> Problem to work on
Excluding any images, copy all of the lines below precisely as written.

> Recorded data
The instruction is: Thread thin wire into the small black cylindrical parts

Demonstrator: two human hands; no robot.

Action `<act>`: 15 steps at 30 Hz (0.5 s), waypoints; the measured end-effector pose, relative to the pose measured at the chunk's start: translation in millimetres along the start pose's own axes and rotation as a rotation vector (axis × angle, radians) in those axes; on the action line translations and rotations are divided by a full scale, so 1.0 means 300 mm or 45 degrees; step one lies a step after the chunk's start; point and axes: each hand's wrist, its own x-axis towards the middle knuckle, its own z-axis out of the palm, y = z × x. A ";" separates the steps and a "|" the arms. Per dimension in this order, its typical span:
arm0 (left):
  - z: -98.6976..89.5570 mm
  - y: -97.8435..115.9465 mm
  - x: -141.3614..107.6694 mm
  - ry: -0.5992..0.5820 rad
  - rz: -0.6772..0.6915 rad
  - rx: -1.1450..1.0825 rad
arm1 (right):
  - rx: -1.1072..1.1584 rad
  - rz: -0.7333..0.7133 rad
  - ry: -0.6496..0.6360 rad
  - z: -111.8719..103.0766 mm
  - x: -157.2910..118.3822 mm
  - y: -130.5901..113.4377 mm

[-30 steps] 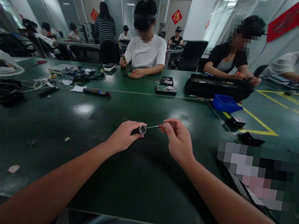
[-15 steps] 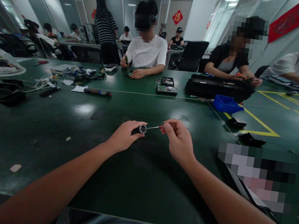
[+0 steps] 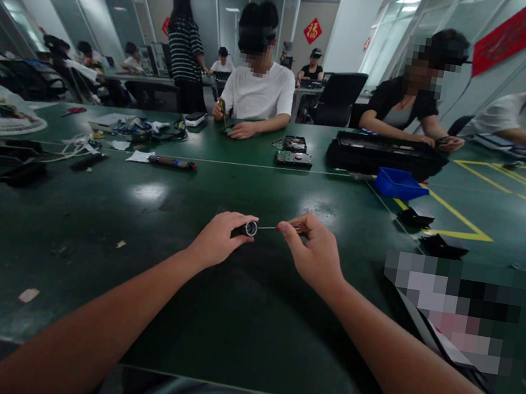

> The answer
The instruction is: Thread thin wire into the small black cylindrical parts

Demonstrator: two human hands; no robot.

Action `<act>`: 15 steps at 30 Hz (0.5 s), waypoints; the measured end-effector pose, relative to the pose measured at the chunk's start: translation in millimetres along the start pose's own axes and rotation as a rotation vector (axis × angle, radians) in those axes; on the action line translations and rotations are divided by a full scale, so 1.0 means 300 mm or 45 degrees; step one lies a step after the chunk's start; point and axes: each hand's wrist, its own x-axis towards the middle knuckle, its own z-axis out of the palm, y = z × x. A ";" separates the steps and a "|" the arms. Per dimension in this order, its typical span:
arm0 (left):
  - z: -98.6976..89.5570 mm
  - y: -97.8435..115.9465 mm
  - x: -141.3614..107.6694 mm
  - ry: -0.5992..0.5820 rad
  - rz: -0.6772..0.6915 rad
  - rx: -1.1450..1.0825 rad
arm1 (right):
  - rx: -1.1072..1.1584 rad
  - rz: -0.7333..0.7133 rad
  - ry: -0.6496..0.6360 rad
  - z: -111.8719..103.0766 mm
  - x: -157.2910..118.3822 mm
  - y: -130.5901..113.4377 mm

[-30 steps] 
[-15 steps] 
[+0 steps] 

The output has been given in full.